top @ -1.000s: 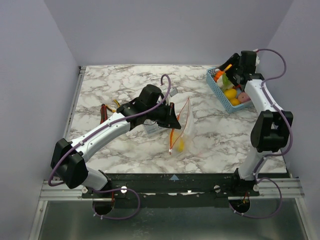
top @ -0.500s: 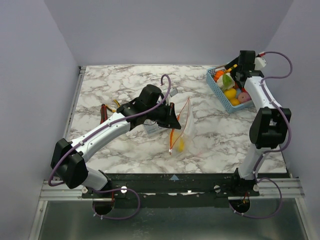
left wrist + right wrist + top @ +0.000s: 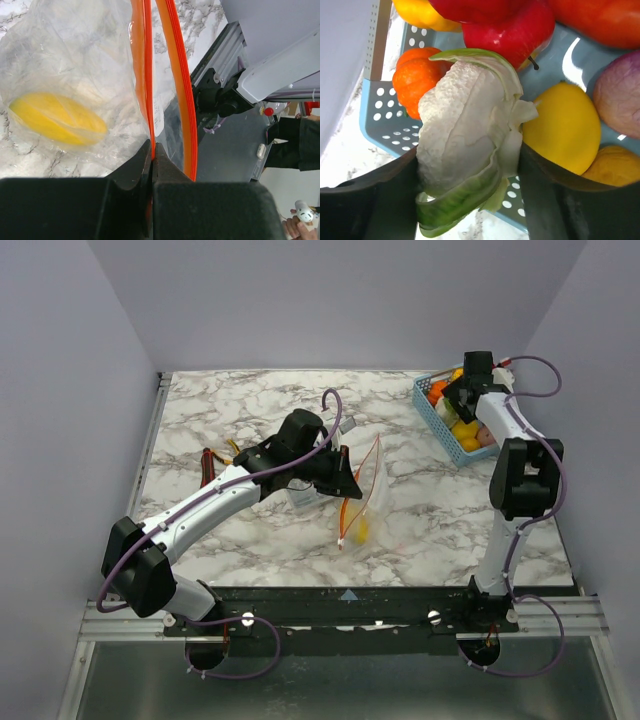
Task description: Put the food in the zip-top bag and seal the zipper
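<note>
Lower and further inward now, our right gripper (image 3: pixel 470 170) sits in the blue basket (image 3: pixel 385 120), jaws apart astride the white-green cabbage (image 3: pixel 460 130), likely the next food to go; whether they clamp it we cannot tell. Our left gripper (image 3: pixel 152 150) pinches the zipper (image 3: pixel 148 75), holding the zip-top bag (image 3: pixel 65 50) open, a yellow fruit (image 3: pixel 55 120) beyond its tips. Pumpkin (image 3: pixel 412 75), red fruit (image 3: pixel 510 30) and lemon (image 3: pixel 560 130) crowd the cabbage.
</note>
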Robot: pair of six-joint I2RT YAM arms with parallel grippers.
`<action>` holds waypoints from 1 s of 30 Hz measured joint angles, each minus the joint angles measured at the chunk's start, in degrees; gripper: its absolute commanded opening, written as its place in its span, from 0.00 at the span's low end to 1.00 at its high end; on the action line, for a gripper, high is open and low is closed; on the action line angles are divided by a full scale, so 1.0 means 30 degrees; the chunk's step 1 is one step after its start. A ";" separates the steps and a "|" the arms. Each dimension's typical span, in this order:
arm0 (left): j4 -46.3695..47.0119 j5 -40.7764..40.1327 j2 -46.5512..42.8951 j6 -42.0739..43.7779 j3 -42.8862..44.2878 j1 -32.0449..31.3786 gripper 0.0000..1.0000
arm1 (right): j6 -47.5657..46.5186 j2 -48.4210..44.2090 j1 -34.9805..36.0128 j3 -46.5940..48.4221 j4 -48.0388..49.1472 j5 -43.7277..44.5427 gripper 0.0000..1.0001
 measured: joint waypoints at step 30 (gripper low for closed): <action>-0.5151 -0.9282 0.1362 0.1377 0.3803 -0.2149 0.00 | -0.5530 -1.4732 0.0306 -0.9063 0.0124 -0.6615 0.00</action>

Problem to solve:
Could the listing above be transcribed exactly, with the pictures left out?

Answer box:
top @ -1.000s: 
top @ -0.500s: 
left wrist + right wrist + top @ +0.000s: 
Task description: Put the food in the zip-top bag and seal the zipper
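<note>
Lower and further inward now, our right gripper (image 3: pixel 470 170) sits in the blue basket (image 3: pixel 385 120), jaws apart astride the white-green cabbage (image 3: pixel 460 130), likely the next food to go; whether they clamp it we cannot tell. Our left gripper (image 3: pixel 152 150) pinches the zipper (image 3: pixel 148 75), holding the zip-top bag (image 3: pixel 65 50) open, a yellow fruit (image 3: pixel 55 120) beyond its tips. Pumpkin (image 3: pixel 412 75), red fruit (image 3: pixel 510 30) and lemon (image 3: pixel 560 130) crowd the cabbage.
</note>
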Robot: pair of six-joint I2RT YAM arms with parallel grippers.
`<action>` holds waypoints from 1 s of 30 Hz measured joint angles, each minus the joint angles measured at the chunk's start, in degrees; gripper: its absolute commanded opening, written as its place in its span, from 0.00 at the span's low end to 1.00 at its high end; on the action line, for a gripper, high is open and low is closed; on the action line angles are divided by a full scale, so 1.0 means 30 degrees; the chunk's step 1 is one step after its start. A ";" separates the steps and a "|" the arms. Each dimension's typical span, in this order:
arm0 (left): j4 -46.3695..47.0119 j5 -40.7764..40.1327 j2 -46.5512..42.8951 j6 -42.0739..43.7779 j3 -42.8862..44.2878 j1 -32.0449..31.3786 gripper 0.0000..1.0000
arm1 (right): j6 -47.5657..46.5186 j2 -48.4210..44.2090 j1 -34.9805..36.0128 j3 -46.5940..48.4221 j4 -48.0388..49.1472 j5 -43.7277..44.5427 gripper 0.0000..1.0001
 measured: joint waypoints at step 30 (gripper low for closed): <action>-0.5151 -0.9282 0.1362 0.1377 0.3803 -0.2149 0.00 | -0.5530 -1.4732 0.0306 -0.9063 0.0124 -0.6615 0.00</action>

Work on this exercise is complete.